- **DATA SUPPLIED**:

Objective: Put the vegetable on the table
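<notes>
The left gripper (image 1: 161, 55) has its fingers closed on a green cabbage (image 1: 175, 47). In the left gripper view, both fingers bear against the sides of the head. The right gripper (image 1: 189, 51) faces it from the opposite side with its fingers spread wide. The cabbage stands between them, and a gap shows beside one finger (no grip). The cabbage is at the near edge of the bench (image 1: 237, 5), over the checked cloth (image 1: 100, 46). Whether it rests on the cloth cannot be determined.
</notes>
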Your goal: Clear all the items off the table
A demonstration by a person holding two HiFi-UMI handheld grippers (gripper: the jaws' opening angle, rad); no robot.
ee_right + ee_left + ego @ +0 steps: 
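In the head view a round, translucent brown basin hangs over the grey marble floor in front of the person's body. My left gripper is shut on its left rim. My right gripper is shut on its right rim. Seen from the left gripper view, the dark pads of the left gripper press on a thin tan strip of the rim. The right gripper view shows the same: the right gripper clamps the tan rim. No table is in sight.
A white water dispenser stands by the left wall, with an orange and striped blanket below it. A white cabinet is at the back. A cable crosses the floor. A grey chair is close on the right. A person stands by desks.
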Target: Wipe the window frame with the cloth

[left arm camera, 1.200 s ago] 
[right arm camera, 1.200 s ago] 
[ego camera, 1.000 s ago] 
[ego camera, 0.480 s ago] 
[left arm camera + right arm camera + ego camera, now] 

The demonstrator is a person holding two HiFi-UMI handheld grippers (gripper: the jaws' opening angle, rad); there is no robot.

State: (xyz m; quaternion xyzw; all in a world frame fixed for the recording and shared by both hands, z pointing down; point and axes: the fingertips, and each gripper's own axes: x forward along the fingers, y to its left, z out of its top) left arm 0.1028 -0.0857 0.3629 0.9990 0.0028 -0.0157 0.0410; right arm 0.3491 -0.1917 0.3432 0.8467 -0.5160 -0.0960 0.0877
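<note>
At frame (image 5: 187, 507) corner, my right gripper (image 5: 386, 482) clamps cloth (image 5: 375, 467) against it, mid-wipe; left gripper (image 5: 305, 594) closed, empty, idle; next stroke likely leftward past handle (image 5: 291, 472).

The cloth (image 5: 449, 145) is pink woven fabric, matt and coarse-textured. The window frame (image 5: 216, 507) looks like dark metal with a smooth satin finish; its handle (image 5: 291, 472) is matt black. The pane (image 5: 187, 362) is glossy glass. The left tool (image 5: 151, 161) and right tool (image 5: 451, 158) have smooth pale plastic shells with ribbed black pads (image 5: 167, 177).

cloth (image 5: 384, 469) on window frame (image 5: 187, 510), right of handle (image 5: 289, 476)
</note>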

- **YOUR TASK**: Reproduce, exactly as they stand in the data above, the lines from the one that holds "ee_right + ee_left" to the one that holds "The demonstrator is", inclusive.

- **RESPONSE BOX**:
ee_right + ee_left + ego @ +0 steps: 
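In the head view a round, translucent brown basin hangs over the grey marble floor in front of the person's body. My left gripper is shut on its left rim. My right gripper is shut on its right rim. Seen from the left gripper view, the dark pads of the left gripper press on a thin tan strip of the rim. The right gripper view shows the same: the right gripper clamps the tan rim. No table is in sight.
A white water dispenser stands by the left wall, with an orange and striped blanket below it. A white cabinet is at the back. A cable crosses the floor. A grey chair is close on the right. A person stands by desks.
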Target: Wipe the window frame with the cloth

[left arm camera, 1.200 s ago] 
[right arm camera, 1.200 s ago] 
[ego camera, 1.000 s ago] 
[ego camera, 0.480 s ago] 
[left arm camera + right arm camera + ego camera, now] 

The demonstrator is a person holding two HiFi-UMI handheld grippers (gripper: the jaws' opening angle, rad); there is no robot.

No part of the exercise remains unanswered.